In order to evaluate whether there really is only one valid, ideal Islamic masculinity, The Crisis of Islamic Masculinities explores key figures of the Qur’an and Indian-Pakistani Islamic history, and exposes the precariousness of tight constraints on Islamic manhood. By examining Qur’anic arguments and the strict social responsibilities advocated along with narrow Islamic masculinities, Amanullah De Sondy shows that God and women (to whom Muslim men relate but are different from) often act as foils for the construction of masculinity. He argues the constrainers of masculinity have used God and women to think with and to dominate through and that rigid gender roles are the product of a misguided enterprise: the highly personal relationship between humans and God does not lend itself to the organization of society, because that relationship cannot be typified and replicated.
Discussions and debates surrounding Islamic masculinities are quickly finding their place in the study of Islam and Muslims, and The Crisis of Islamic Masculinities makes a vital contribution to this emerging field.
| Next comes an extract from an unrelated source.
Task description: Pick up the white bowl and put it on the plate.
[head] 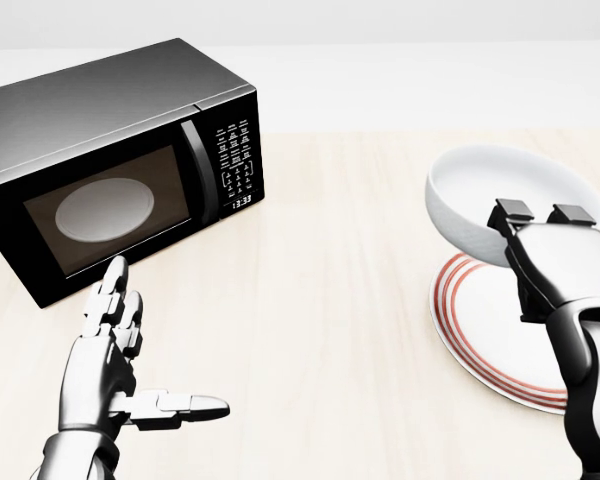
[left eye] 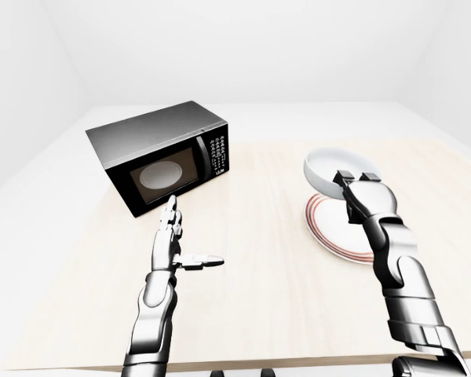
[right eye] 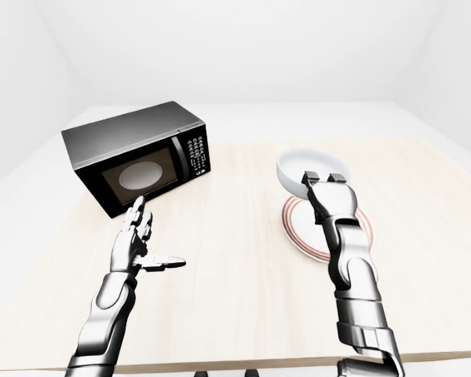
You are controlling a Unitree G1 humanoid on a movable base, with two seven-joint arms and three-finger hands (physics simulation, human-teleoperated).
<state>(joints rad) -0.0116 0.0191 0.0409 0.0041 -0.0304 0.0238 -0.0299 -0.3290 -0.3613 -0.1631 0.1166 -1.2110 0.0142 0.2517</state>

“The study of Muslim masculinities is in its infancy, and The Crisis of Islamic Masculinities easily succeeds in laying a secure foundation for this highly significant but neglected field - a major step forward.” – Ahmet T. Karamustafa, Professor of History, University of Maryland, USA.
“This book opens the way to rethinking what it means to be a man in the Islamic tradition, showing the intricate ways in which constructions of femininity and masculinity are intertwined. It is a must-read for those wishing to understand the Islamists' obsession with sexuality, their rejection of gender equality, and their invocation of religious dogma as the basis for gender rights.” – Ziba Mir-Hosseini, Centre for Islamic and Middle Eastern Law, SOAS, UK.